→ **HOW TO COMPLETE THIS TASK**
Set down the data again in full, keeping every line exactly as it is.

→ **DATASET EXTRACT**
▬▬▬▬▬▬▬▬▬▬

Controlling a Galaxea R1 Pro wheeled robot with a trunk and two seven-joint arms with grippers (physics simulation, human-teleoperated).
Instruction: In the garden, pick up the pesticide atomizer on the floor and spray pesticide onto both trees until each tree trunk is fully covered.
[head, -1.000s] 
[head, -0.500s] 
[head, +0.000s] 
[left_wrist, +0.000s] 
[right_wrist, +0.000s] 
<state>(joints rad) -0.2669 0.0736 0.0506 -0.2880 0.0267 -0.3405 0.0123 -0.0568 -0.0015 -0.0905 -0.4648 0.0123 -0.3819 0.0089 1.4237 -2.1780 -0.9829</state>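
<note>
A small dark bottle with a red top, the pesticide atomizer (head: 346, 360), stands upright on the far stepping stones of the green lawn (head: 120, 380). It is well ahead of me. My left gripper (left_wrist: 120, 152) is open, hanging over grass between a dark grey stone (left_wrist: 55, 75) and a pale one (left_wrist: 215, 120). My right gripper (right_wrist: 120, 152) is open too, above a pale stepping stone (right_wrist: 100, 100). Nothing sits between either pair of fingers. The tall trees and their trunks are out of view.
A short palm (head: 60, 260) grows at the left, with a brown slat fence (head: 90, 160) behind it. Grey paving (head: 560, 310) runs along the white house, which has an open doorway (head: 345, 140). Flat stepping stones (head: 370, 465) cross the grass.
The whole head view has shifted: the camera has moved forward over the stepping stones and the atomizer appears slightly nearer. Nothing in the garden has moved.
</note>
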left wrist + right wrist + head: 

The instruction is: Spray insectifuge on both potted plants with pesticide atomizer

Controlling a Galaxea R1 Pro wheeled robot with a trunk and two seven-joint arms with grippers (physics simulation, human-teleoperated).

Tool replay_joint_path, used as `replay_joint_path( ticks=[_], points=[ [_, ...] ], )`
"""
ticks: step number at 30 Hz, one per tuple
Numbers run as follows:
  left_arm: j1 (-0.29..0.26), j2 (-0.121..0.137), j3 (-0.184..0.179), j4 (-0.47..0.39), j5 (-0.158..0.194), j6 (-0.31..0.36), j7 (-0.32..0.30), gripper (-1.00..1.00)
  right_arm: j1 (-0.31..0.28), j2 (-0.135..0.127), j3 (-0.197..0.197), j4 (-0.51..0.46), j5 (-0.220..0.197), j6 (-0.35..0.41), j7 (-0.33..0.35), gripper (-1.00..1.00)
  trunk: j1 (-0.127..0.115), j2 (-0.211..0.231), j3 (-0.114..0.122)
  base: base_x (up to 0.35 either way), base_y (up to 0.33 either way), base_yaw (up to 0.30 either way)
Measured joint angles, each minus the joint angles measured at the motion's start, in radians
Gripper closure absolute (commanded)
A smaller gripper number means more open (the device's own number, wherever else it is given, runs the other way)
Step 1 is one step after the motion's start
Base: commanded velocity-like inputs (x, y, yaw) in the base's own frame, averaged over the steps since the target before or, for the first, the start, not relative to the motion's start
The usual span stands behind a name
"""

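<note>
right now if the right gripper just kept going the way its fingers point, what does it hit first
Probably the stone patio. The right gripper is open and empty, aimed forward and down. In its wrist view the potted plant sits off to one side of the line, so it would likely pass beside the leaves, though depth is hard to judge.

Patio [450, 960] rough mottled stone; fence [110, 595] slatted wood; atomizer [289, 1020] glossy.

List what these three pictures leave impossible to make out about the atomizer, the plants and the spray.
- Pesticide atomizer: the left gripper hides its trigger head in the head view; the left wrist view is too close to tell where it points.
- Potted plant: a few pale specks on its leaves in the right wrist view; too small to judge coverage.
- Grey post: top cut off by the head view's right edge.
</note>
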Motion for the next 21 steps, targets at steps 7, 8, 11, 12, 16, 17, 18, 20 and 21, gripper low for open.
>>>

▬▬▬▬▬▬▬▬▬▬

→ **WRITTEN RESPONSE**
Controlling a Galaxea R1 Pro wheeled robot with a trunk and two seven-joint arms with grippers (physics simulation, human-teleoperated).
Instruction: In the garden, pick up the pesticide atomizer on the floor and spray pesticide onto both trees until each tree trunk is fully covered.
[head, -1.000s] 
[head, -0.500s] 
[head, +0.000s] 
[left_wrist, +0.000s] 
[right_wrist, +0.000s] 
<state>(joints rad) -0.2669 0.0736 0.0506 -0.2880 0.0267 -0.3405 0.0123 -0.0568 -0.0015 -0.0905 -0.4648 0.0123 -0.3819 0.0089 1.4237 -2.1780 -0.9829</state>
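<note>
A small dark bottle with a red top, the pesticide atomizer (head: 346, 360), stands upright on the far stepping stones of the green lawn (head: 120, 380). It is well ahead of me. My left gripper (left_wrist: 120, 152) is open, hanging over grass between a dark grey stone (left_wrist: 55, 75) and a pale one (left_wrist: 215, 120). My right gripper (right_wrist: 120, 152) is open too, above a pale stepping stone (right_wrist: 100, 100). Nothing sits between either pair of fingers. The tall trees and their trunks are out of view.
A short palm (head: 60, 260) grows at the left, with a brown slat fence (head: 90, 160) behind it. Grey paving (head: 560, 310) runs along the white house, which has an open doorway (head: 345, 140). Flat stepping stones (head: 370, 465) cross the grass.
The whole head view has shifted: the camera has moved forward over the stepping stones and the atomizer appears slightly nearer. Nothing in the garden has moved.
</note>
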left wrist + right wrist + head: 

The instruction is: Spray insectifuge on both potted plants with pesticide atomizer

Controlling a Galaxea R1 Pro wheeled robot with a trunk and two seven-joint arms with grippers (physics simulation, human-teleoperated).

Tool replay_joint_path, used as `replay_joint_path( ticks=[_], points=[ [_, ...] ], )`
"""
ticks: step number at 30 Hz, one per tuple
Numbers run as follows:
  left_arm: j1 (-0.29..0.26), j2 (-0.121..0.137), j3 (-0.184..0.179), j4 (-0.47..0.39), j5 (-0.158..0.194), j6 (-0.31..0.36), j7 (-0.32..0.30), gripper (-1.00..1.00)
  right_arm: j1 (-0.31..0.28), j2 (-0.135..0.127), j3 (-0.197..0.197), j4 (-0.51..0.46), j5 (-0.220..0.197), j6 (-0.35..0.41), j7 (-0.33..0.35), gripper (-1.00..1.00)
  trunk: j1 (-0.127..0.115), j2 (-0.211..0.231), j3 (-0.114..0.122)
  base: base_x (up to 0.35 either way), base_y (up to 0.33 either way), base_yaw (up to 0.30 either way)
Measured joint angles, each minus the joint angles measured at the motion's start, in radians
Gripper closure absolute (commanded)
A smaller gripper number means more open (the device's own number, wherever else it is given, runs the other way)
Step 1 is one step after the motion's start
Base: commanded velocity-like inputs (x, y, yaw) in the base's own frame, averaged over the steps since the target before or, for the first, the start, not relative to the motion's start
The usual span stands behind a name
"""

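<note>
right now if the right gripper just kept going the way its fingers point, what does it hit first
Probably the stone patio. The right gripper is open and empty, aimed forward and down. In its wrist view the potted plant sits off to one side of the line, so it would likely pass beside the leaves, though depth is hard to judge.

Patio [450, 960] rough mottled stone; fence [110, 595] slatted wood; atomizer [289, 1020] glossy.

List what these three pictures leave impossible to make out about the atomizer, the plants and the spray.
- Pesticide atomizer: the left gripper hides its trigger head in the head view; the left wrist view is too close to tell where it points.
- Potted plant: a few pale specks on its leaves in the right wrist view; too small to judge coverage.
- Grey post: top cut off by the head view's right edge.
</note>
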Motion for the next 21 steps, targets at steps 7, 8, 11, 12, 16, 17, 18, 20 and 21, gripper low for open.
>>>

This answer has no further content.